Each entry below has to be written out again exactly.
------
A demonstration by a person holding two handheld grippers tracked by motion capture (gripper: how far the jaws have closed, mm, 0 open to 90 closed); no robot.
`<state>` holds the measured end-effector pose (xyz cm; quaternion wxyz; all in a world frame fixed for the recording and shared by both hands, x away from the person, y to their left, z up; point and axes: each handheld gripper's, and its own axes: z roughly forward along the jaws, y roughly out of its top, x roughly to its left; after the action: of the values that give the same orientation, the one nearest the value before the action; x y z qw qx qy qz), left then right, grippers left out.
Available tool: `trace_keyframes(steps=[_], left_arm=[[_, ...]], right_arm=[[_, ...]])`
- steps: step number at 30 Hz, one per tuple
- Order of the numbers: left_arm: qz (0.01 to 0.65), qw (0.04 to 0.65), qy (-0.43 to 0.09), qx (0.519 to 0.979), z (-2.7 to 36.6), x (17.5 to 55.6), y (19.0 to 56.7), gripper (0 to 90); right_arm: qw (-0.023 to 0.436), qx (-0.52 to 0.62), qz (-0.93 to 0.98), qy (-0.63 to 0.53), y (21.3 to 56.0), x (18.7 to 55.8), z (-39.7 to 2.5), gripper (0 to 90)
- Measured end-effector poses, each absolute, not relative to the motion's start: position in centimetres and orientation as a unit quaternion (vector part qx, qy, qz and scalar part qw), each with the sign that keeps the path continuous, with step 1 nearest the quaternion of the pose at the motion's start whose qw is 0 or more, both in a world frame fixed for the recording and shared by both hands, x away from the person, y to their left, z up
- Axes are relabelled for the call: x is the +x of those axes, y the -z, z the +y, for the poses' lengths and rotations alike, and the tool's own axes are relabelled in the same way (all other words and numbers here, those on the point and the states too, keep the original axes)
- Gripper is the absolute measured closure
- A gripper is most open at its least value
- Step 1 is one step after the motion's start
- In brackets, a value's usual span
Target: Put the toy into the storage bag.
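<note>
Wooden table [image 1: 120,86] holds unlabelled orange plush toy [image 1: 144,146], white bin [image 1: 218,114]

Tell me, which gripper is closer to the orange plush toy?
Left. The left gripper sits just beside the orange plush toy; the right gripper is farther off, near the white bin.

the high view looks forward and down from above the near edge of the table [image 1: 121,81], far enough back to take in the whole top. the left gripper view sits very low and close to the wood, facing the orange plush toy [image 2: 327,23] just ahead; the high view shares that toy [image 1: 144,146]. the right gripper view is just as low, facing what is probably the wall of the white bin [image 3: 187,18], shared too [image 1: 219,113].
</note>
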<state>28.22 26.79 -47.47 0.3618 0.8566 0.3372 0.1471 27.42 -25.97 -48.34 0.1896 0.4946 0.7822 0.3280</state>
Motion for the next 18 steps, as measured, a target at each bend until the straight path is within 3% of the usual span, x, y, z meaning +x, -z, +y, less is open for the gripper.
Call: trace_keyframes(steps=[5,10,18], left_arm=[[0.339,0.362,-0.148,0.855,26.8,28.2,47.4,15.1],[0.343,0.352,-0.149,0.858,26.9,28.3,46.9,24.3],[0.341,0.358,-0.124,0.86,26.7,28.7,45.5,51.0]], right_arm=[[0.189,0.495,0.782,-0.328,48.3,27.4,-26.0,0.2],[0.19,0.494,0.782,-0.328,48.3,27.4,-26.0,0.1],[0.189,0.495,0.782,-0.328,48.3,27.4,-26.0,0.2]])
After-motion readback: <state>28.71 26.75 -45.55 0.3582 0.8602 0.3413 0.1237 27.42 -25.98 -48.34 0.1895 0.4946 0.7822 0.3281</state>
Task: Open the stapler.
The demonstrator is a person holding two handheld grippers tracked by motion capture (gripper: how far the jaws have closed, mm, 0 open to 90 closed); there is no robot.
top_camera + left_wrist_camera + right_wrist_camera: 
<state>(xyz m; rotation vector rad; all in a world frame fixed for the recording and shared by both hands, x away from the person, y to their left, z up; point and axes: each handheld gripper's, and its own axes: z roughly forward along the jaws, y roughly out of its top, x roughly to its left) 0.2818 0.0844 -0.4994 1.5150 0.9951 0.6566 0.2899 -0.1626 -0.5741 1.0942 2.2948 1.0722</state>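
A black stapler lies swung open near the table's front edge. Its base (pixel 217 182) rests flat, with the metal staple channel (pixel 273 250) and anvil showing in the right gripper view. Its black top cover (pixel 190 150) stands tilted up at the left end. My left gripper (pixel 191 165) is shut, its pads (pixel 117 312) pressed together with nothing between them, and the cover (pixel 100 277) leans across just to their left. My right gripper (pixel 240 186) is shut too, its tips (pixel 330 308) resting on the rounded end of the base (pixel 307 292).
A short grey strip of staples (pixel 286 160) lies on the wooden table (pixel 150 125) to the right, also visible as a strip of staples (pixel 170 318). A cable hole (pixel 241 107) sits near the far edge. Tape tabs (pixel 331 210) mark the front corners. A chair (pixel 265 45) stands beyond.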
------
◆ Exercise result:
A demonstration by a person holding two handheld grippers tracked by motion capture (gripper: how far the jaws have closed, mm, 0 open to 90 closed); no robot.
`<state>` holds the measured end-effector pose (xyz cm; quaternion wxyz; all in a world frame fixed for the recording and shared by both hands, x away from the person, y to their left, z up; point and axes: each handheld gripper's, and its own axes: z roughly forward along the jaws, y roughly out of its top, x roughly to its left; after the action: of the values that give the same orientation, the one nearest the value before the action; x y z qw qx qy qz), left then right, grippers left out.
Available tool: `trace_keyframes(steps=[_], left_arm=[[_, ...]], right_arm=[[_, ...]])`
- steps: step number at 30 Hz, one per tuple
- Order of the numbers: left_arm: qz (0.01 to 0.65), qw (0.04 to 0.65), qy (-0.43 to 0.09), qx (0.519 to 0.979), z (-2.7 to 36.6), x (17.5 to 55.6), y (19.0 to 56.7), gripper (0 to 90); right_arm: qw (-0.023 to 0.436), qx (-0.52 to 0.62), qz (-0.93 to 0.98), qy (-0.63 to 0.53), y (21.3 to 56.0), x (18.7 to 55.8), z (-39.7 to 2.5), gripper (0 to 90)
- Measured end-effector poses, each absolute, not relative to the motion's start: position in centimetres and orientation as a unit quaternion (vector part qx, qy, qz and scalar part qw), each with the sign that keeps the path continuous, with step 1 nearest the quaternion of the pose at the motion's start whose qw is 0 or more, both in a world frame fixed for the recording and shared by both hands, x away from the person, y to their left, z up
- Axes are relabelled for the call: x is the +x of those axes, y the -z, z the +y, for the poses' lengths and rotations alike, and the tool's own axes are relabelled in the same way (all other words and numbers here, those on the point and the states too, keep the original axes)
- Gripper is the absolute measured closure
- A gripper is most open at its least value
- Step 1 is one step after the motion's start
- In brackets, a value's usual span
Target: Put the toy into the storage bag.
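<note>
Wooden table [image 1: 120,86] holds unlabelled orange plush toy [image 1: 144,146], white bin [image 1: 218,114]

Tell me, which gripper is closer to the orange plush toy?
Left. The left gripper sits just beside the orange plush toy; the right gripper is farther off, near the white bin.

the high view looks forward and down from above the near edge of the table [image 1: 121,81], far enough back to take in the whole top. the left gripper view sits very low and close to the wood, facing the orange plush toy [image 2: 327,23] just ahead; the high view shares that toy [image 1: 144,146]. the right gripper view is just as low, facing what is probably the wall of the white bin [image 3: 187,18], shared too [image 1: 219,113].
</note>
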<state>28.22 26.79 -47.47 0.3618 0.8566 0.3372 0.1471 27.42 -25.97 -48.34 0.1896 0.4946 0.7822 0.3280</state>
Motion for the next 18 steps, as measured, a target at each bend until the straight path is within 3% of the usual span, x, y, z meaning +x, -z, +y, less is open for the gripper.
Call: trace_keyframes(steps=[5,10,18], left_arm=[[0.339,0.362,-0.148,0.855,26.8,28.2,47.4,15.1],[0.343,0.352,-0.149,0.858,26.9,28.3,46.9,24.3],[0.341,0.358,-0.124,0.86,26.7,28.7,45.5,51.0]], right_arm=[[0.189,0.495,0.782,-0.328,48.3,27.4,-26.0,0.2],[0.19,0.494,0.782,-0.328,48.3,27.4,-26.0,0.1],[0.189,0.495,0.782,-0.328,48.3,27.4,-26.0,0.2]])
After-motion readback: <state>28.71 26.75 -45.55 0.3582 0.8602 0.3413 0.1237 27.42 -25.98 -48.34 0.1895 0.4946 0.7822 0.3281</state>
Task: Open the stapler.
The demonstrator is a person holding two handheld grippers tracked by motion capture (gripper: how far the jaws have closed, mm, 0 open to 90 closed); there is no robot.
top_camera + left_wrist_camera + right_wrist_camera: 
<state>(xyz m; rotation vector rad; all in a world frame fixed for the recording and shared by both hands, x away from the person, y to their left, z up; point and axes: each handheld gripper's, and its own axes: z roughly forward along the jaws, y roughly out of its top, x roughly to its left) 0.2818 0.0844 -0.4994 1.5150 0.9951 0.6566 0.2899 -0.1626 -0.5741 1.0942 2.2948 1.0722</state>
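A black stapler lies swung open near the table's front edge. Its base (pixel 217 182) rests flat, with the metal staple channel (pixel 273 250) and anvil showing in the right gripper view. Its black top cover (pixel 190 150) stands tilted up at the left end. My left gripper (pixel 191 165) is shut, its pads (pixel 117 312) pressed together with nothing between them, and the cover (pixel 100 277) leans across just to their left. My right gripper (pixel 240 186) is shut too, its tips (pixel 330 308) resting on the rounded end of the base (pixel 307 292).
A short grey strip of staples (pixel 286 160) lies on the wooden table (pixel 150 125) to the right, also visible as a strip of staples (pixel 170 318). A cable hole (pixel 241 107) sits near the far edge. Tape tabs (pixel 331 210) mark the front corners. A chair (pixel 265 45) stands beyond.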

What the exercise asked for is now complete.